Mr Mwangi explains that their biggest challenge is under-staffing. The unit is in dire need of teachers to have lessons for all children at once.

“During lessons, these children require one-on-one attention. You cannot handle two at once. And while dealing with one, the others are waiting for their turn. Yet, these children need a lot of time before they get what you are teaching them,” explains Mwangi.

He says through experience, those who are kept waiting even for 10 minutes will start throwing tantrums and sometimes go away. Mwangi says: “That is the dilemma we have every day at this unit.”

They claim that even though the Teachers Service Commission (TSC) puts ratio of special needs and teachers at 1 to 4, children with deafblindness have a different disability.

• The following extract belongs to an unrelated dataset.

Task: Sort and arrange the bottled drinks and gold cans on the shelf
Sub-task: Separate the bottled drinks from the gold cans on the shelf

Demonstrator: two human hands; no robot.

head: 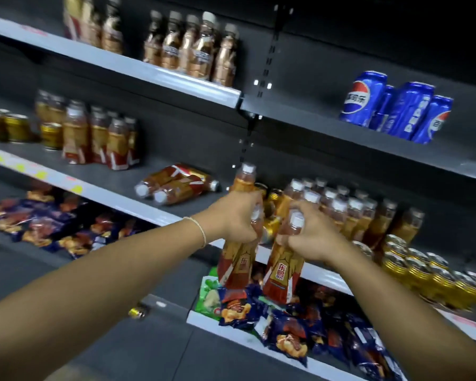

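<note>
1. Bottled drinks [283, 273]: a couple are up in the air right now, held by the neck in front of the middle shelf [138, 207] and not set down on it yet. More are in a standing row [349, 215] at the back right of that shelf. The gold cans [423, 270] sit just beside them toward the front, and some toppled bottles [176, 185] lie further left.
2. Biggest risk imo: the left hand [235, 220] looks like it's gripping two at once, an upper bottle [243, 180] poking above the fist and a lower bottle [238, 264] hanging under it. With only a neck grip on smooth plastic, one could slip out and drop into the snack packs [286, 325] below.
3. Other risk: squeezing these in among the standing row could clip a neighbour and domino the lot, or shove cans off the front edge.
4. Right hand [315, 233]: fingers curled tight round the neck of its bottle, just under the white cap, and the bottle hangs a bit tilted.
5. Both forearms reach forward and up with the hands nearly touching. There's a thin bracelet [201, 232] on the left wrist.
</note>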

“You cannot compare other disabilities with that of deafblindness. These are children who cannot see or hear. They are in their own world,” says Edwin Osundwa, Country Director for Sense International East Africa, an NGO that supports children with blindness and empowers their parents.

He says in the past they have worked with such units to assist in provision of resources and training of teachers.

“We are aware these deafblind units have challenges in resources and teachers. The money that the Government provides is not enough because they need expensive equipment in their day-to-day learning,” says Osundwa.

Sense International East Africa rehabilitated and equipped two classrooms at Kilimani into boarding facilities for deafblind children.

“Before turning classes into boarding facilities, parents were having difficult time bringing their children to school and taking them back in the afternoon. At least, they now bring them on Mondays and come for them on Fridays. This has given them time to do their work in search of daily bread,” said Osundwa.

Kwamboka says in addition to Sh1,050 that the Government pays for normal primary pupils as free primary education, deaf-blind children at the unit get Sh2,000 as a top-up grant each year.

She explains that, for instance, such children require a rocking chair that would cost at least Sh22,000, ball pool for sensory integration, which helps to stimulate sensory nerves in the body at the cost of Sh122,000 and a massage roller for around Sh15,000.

Other equally expensive equipment include large print books with enlarged numbers, plasticine, sound vibrating toys, special seats, therapy balls, massage oil, sound balls (balls with jingles), special playing ground, swings, ladders and climbers.

She explains that deafblind children who have interest in agriculture require a greenhouse for vocational training and it goes for at least Sh180,000. Others require material for bead work.

“As you can see, the Sh2,000 top-up grant for each student is supposed to purchase those equipment,” she says.

The Kilimani deafblind unit covers Nairobi, Kiambu, Machakos, Naivasha, Murang’a and parts of Nakuru.

The teachers are asking for increased per capita to ensure they have adequate materials for children.

Sella Oduor, the coordinator for Education Assessment Research Centre (EARC) in Mumias, says under-staffing is a big problem at the centre and it is affecting service delivery.

“You see, our area of jurisdiction is a whole county and beyond, and you are just a few. We face a lot of challenges to do what is expected of us,” she explains.